A second concern is the groups being compared – economically disadvantaged students (students who qualify for free/reduced lunch) and all students. The specific group singled out in these graphs (economically disadvantaged) is also part of the comparison group (all students). This comparison is common but can be misleading when it is not clear how much of the overall population is represented in the subset. Looking back at the first graph, there is little difference between the performance of students who are economically disadvantaged and all students, which would lead you to think economically disadvantaged students at this school are performing on par compared to other students. However, in the case of Shamrock Gardens, the two groups are nearly synonymous; economically disadvantaged students make up the great majority of all students there (upward of 90 percent in the past 10 years). In this case, a better comparison would be to compare third-grade End of Grade scores for students who are economically disadvantaged to scores of those who are not.

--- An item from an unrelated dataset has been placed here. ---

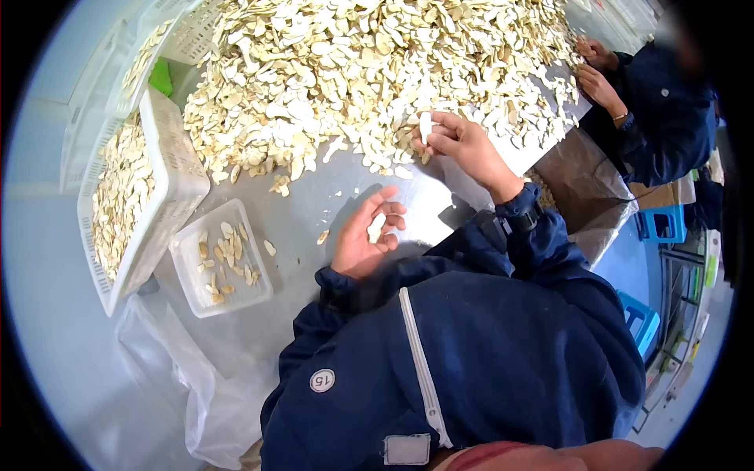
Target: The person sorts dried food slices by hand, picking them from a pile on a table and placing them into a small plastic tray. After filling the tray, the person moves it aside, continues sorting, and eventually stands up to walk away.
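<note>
A large heap of pale dried slices [369,71], which look like sliced mushroom, covers the far part of the metal table [306,228]. At the heap's near edge, my right hand [471,153] pinches one upright mushroom slice [426,127] between thumb and fingers. Nearer my body, my left hand [367,235] is palm up with curled fingers around another mushroom slice [376,228]. A shallow clear plastic tray [265,294] with several browner slices stands left of my left hand. A few loose bits lie on the metal between the tray and the heap.
A white basket [169,188] full of slices stands tilted at the left, near a green object [161,77]. A plastic bag [208,408] hangs at the near left. At right are a co-worker's hands [598,82], a lined box [585,180] and blue stools [661,224].
</note>
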`<state>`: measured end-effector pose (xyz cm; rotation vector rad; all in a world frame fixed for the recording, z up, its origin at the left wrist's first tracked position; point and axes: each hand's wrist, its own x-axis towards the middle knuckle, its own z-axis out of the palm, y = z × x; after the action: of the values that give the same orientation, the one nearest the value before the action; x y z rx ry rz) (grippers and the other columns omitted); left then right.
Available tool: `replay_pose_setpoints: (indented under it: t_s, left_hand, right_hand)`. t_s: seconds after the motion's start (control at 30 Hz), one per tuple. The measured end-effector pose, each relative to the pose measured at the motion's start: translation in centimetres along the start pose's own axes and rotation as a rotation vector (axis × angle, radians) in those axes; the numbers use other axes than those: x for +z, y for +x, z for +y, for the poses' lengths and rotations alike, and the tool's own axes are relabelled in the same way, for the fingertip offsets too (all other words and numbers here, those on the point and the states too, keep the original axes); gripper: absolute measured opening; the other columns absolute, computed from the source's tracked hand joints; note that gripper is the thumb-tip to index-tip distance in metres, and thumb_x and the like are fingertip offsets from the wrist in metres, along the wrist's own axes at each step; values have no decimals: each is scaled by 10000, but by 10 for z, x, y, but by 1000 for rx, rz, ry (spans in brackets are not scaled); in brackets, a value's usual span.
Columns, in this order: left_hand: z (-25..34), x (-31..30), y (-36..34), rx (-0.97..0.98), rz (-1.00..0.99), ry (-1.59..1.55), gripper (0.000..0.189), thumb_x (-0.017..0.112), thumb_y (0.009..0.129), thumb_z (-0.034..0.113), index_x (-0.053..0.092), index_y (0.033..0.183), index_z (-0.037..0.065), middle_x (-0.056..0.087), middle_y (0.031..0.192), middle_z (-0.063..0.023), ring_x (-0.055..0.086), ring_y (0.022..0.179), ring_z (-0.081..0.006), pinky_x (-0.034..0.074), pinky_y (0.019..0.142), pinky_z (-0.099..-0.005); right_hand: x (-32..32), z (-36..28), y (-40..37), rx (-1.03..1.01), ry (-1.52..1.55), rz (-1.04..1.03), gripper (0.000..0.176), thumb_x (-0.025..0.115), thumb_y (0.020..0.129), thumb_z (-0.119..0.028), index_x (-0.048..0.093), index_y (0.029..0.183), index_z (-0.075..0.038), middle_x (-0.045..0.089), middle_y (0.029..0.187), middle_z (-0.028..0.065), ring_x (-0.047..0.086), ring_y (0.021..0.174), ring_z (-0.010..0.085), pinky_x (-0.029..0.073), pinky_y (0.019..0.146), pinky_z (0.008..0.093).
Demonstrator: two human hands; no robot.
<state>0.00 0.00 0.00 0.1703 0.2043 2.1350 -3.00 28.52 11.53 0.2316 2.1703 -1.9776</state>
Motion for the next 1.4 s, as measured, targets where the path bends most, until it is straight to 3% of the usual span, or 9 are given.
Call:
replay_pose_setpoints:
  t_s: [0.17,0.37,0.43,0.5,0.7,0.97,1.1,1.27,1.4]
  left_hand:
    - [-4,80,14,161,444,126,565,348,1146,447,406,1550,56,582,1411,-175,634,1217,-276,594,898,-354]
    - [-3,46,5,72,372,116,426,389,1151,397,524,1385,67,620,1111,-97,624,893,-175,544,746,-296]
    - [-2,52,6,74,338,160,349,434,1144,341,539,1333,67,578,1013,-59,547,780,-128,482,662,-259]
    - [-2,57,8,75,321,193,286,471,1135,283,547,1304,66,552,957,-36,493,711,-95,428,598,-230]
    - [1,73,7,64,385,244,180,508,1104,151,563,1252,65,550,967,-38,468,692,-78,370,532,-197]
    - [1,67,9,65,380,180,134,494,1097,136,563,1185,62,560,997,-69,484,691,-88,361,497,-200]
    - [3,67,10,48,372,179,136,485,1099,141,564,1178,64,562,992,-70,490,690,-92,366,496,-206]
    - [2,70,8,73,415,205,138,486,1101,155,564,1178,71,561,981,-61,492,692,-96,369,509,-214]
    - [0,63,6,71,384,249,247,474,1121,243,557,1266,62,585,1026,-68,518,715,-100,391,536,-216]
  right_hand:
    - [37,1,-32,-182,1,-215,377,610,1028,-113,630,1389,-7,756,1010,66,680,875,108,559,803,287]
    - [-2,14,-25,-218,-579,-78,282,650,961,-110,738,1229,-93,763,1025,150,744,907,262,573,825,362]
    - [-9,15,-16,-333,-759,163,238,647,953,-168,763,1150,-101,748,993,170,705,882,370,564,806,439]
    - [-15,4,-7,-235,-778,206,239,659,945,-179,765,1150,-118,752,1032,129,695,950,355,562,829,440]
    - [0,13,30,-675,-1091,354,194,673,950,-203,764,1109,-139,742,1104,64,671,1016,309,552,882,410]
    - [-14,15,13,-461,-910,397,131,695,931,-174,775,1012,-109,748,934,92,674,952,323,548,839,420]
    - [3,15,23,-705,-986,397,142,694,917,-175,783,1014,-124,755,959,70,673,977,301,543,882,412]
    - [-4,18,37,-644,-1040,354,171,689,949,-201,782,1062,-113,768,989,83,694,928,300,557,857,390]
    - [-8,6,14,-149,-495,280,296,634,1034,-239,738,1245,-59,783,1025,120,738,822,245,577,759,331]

Another related example is the common comparison of schools based on Title I status. Shamrock Gardens is a Title I school (a federal distinction, tied to funding), which means at least 40 percent of the students qualify for free or reduced lunch. This simple designation masks wide variations. Students qualify for free lunch if their family earns less than $30,000 a year (for a family of four) and qualify for reduced lunch if their same family of four earns less than $42,000 a year. So, one Title I school could have 41 percent of students receiving reduced lunch, while another (like Shamrock Gardens) could have 90 percent or more receiving free lunch. Without additional context, labeling schools as Title I treats such schools as socio-economic equivalents (when in reality, they most likely are not). That can lead to inaccurate comparisons.
These examples show the hazards of analyzing numbers outside of an informed context. While data are essential to decision-making, data rely on analysis – human analysis. And since humans are prone to error and bias, we must look at numbers holistically to inform discussions. Numbers cannot speak for themselves, especially when a number represents a child in our community.
*Re-norming or normalizing scores refers to the periodic adjustment of scores to align them with a normal distribution.